Мой брат младше меня на пять лет, из-за него я лишился детства. Маленький любимчик позволял себе что угодно, превращая весь мир вокруг себя в ящик с игрушками. И только после смерти родителей я понял, что беспомощен этому противостоять.
Мой брат работает на почте — в основном сортирует квитанции и раскладывает по полкам посылки. Это — не многое из того, что ему могут доверить. Он никогда не был женат, я тоже, но по иным причинам. Впрочем, до пенсии мне далеко, и это то, что меня греет всерьез. Я не знаю, как жить, если мне не надо будет утром закидывать оборудование в машину и ехать куда-нибудь на съемку.

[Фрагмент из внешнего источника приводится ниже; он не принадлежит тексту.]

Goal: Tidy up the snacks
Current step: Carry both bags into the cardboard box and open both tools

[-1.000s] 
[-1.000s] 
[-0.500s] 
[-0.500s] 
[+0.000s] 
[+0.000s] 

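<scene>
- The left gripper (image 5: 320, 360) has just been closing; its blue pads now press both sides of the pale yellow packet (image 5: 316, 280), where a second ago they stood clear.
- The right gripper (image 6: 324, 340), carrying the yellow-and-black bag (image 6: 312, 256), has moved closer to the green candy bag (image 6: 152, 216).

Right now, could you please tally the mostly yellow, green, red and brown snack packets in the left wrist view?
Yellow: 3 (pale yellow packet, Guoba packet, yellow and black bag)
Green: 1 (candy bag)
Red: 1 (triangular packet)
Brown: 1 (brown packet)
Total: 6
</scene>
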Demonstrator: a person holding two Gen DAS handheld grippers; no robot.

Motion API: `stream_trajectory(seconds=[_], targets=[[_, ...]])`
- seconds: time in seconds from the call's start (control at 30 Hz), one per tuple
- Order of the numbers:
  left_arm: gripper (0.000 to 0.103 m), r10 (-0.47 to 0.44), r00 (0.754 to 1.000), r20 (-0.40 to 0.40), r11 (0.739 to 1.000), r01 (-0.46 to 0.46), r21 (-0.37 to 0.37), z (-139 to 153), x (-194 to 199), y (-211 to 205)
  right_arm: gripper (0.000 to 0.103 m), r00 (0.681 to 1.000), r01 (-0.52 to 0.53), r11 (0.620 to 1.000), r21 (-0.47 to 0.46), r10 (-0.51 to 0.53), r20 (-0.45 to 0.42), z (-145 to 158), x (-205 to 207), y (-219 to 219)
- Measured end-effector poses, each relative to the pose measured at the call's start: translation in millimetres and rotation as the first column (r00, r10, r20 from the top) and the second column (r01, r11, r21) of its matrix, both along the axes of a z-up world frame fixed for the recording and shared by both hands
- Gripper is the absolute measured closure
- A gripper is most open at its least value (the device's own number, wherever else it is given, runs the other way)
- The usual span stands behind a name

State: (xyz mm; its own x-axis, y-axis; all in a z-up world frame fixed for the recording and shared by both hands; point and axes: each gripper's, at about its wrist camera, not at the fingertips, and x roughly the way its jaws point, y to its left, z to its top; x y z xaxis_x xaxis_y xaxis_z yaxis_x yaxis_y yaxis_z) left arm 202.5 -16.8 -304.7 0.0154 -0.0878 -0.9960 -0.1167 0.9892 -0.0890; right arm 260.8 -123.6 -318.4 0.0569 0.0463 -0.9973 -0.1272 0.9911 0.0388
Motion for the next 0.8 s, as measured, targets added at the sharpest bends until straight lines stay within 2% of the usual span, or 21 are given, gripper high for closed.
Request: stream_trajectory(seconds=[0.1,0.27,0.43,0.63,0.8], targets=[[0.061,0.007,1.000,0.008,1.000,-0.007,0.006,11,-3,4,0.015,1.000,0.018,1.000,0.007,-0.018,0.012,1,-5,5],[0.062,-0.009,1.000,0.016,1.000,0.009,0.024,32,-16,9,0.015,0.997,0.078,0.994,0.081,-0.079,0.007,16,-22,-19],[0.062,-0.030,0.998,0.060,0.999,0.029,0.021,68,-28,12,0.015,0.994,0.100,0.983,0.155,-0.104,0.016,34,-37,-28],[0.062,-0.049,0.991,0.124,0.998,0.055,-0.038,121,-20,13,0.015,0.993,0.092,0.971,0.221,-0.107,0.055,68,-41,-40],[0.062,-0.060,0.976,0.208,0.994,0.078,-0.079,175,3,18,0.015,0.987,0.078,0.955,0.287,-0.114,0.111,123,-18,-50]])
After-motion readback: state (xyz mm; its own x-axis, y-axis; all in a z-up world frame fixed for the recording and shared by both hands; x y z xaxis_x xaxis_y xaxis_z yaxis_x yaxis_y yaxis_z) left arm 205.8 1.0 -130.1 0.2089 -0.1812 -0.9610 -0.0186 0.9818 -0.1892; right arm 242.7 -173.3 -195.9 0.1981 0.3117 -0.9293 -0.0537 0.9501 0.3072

Я работаю землемером, хотя по образованию я учитель-историк. Эмиграция поступает с людьми так же, как повар с картошкой. Из меня она сделала человека с теодолитом, и глаз мой превратился в рассеченный рисками окуляр.
Когда мой брат звонит мне, это означает, что он перестал принимать лекарства, и теперь я должен отлавливать его по всему Иерусалиму, чтобы накормить таблеткой. Обычно он не сопротивляется, но сначала попробуй его найти.
Первый раз он сбежал лет в шесть, прочитав мою книжку о полярниках. Решил ехать на помощь к Папанину, но я случайно встретил его после школы на автобусной остановке. Он стоял в отцовской кепке, нахлобученной на уши, и ждал автобуса.
Это был для меня самый легкий его побег — я схватил его за шиворот, он ничего не видел из-под козырька и не вспорхнул.
Теперь отца нет в живых, все та же кепка по-прежнему висит на вешалке у порога родительской квартиры — в старом доме на окраине Иерусалима, где теперь в одиночестве живет мой брат. Иногда, когда я гощу у брата, я украдкой прикладываю кепку с изнанки к лицу и тихонько вдыхаю отцовский запах.
Мне нравится моя работа: каждый день я имею дело с землей, которая когда-нибудь извлечет из меня хоть какой-то смысл и пустит его в корни сочной травы, воскрешающей после дождей пустыню.
С теодолитом наперевес я изучил каждую складку на теле страны, каждое ущелье, каждый овраг, каждую трещинку на склоне водораздела.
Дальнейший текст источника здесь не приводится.